Supplied material START
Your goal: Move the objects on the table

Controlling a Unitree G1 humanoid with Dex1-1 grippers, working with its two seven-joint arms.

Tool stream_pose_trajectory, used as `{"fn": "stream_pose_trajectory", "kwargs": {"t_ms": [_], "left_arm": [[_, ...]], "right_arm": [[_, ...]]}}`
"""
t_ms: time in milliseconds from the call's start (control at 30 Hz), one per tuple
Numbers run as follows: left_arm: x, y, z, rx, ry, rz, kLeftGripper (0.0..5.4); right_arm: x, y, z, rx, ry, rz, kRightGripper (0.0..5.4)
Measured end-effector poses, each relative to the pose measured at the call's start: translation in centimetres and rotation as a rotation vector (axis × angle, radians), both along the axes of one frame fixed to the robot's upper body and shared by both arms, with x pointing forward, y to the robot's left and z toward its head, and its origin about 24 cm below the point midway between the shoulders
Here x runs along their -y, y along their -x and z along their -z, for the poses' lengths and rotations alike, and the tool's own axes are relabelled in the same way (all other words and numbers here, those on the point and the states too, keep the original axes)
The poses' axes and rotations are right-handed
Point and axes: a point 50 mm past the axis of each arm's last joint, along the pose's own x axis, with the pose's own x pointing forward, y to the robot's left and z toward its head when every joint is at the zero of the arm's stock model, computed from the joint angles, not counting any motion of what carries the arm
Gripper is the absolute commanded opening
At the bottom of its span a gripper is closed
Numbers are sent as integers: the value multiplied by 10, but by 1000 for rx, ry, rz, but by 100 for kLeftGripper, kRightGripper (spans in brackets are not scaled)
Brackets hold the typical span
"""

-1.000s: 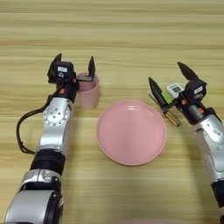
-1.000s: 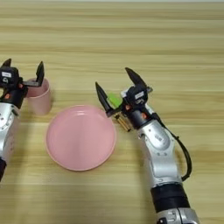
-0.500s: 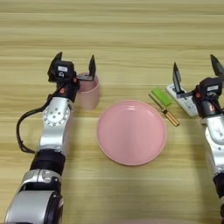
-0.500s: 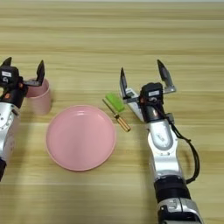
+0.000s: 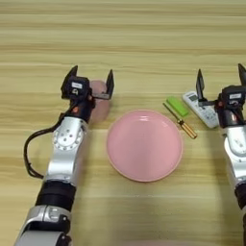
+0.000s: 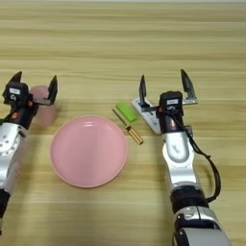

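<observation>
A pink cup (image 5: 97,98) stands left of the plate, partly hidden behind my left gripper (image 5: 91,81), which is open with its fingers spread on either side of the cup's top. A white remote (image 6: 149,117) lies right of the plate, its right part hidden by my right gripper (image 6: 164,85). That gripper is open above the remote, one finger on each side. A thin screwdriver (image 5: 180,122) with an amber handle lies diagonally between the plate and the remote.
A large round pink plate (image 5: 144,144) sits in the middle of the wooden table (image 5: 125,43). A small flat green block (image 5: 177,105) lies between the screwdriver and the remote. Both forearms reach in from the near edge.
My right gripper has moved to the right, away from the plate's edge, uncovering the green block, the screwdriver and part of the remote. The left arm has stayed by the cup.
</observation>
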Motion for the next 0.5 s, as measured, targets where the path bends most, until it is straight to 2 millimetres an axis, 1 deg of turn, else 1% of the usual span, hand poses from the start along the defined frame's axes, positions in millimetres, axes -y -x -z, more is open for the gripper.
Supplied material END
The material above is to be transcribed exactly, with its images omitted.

Your goal: Move the objects on the table

Controlling a Unitree G1 humanoid with Dex1-1 grippers, working with its two seven-joint arms.

Tool stream_pose_trajectory, used as `{"fn": "stream_pose_trajectory", "kwargs": {"t_ms": [_], "left_arm": [[_, ...]], "right_arm": [[_, ...]]}}`
"""
t_ms: time in milliseconds from the call's start (control at 30 Hz), one per tuple
Numbers run as follows: left_arm: x, y, z, rx, ry, rz, kLeftGripper (0.0..5.4); right_arm: x, y, z, rx, ry, rz, kRightGripper (0.0..5.4)
Measured end-effector poses, each relative to the pose measured at the call's start: translation in centimetres and rotation as a rotation vector (axis × angle, radians), both along the axes of one frame fixed to the robot's upper body and shared by both arms, with x pointing forward, y to the robot's left and z toward its head, and its origin about 24 cm below the point midway between the shoulders
Here x runs along their -y, y along their -x and z along their -z, for the poses' lengths and rotations alike, and the tool's own axes are relabelled in the same way (all other words and numbers here, those on the point and the states too, keep the original axes)
The poses' axes and rotations are right-handed
Point and axes: a point 50 mm past the axis of each arm's last joint, along the pose's own x axis, with the pose's own x pointing forward, y to the robot's left and z toward its head when every joint is at the zero of the arm's stock model, computed from the joint angles, not counting any motion of what carries the arm
Gripper is the absolute commanded opening
At the bottom of its span a gripper is closed
Numbers are sent as integers: the value multiplied by 10, but by 1000 for rx, ry, rz, but by 100 for kLeftGripper, kRightGripper (spans in brackets are not scaled)
Brackets hold the typical span
"""

-1.000s: 
-1.000s: 
-0.500s: 
-0.500s: 
+0.000s: 
+0.000s: 

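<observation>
A pink cup (image 5: 97,98) stands left of the plate, partly hidden behind my left gripper (image 5: 91,81), which is open with its fingers spread on either side of the cup's top. A white remote (image 6: 149,117) lies right of the plate, its right part hidden by my right gripper (image 6: 164,85). That gripper is open above the remote, one finger on each side. A thin screwdriver (image 5: 180,122) with an amber handle lies diagonally between the plate and the remote.
A large round pink plate (image 5: 144,144) sits in the middle of the wooden table (image 5: 125,43). A small flat green block (image 5: 177,105) lies between the screwdriver and the remote. Both forearms reach in from the near edge.
My right gripper has moved to the right, away from the plate's edge, uncovering the green block, the screwdriver and part of the remote. The left arm has stayed by the cup.
</observation>
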Motion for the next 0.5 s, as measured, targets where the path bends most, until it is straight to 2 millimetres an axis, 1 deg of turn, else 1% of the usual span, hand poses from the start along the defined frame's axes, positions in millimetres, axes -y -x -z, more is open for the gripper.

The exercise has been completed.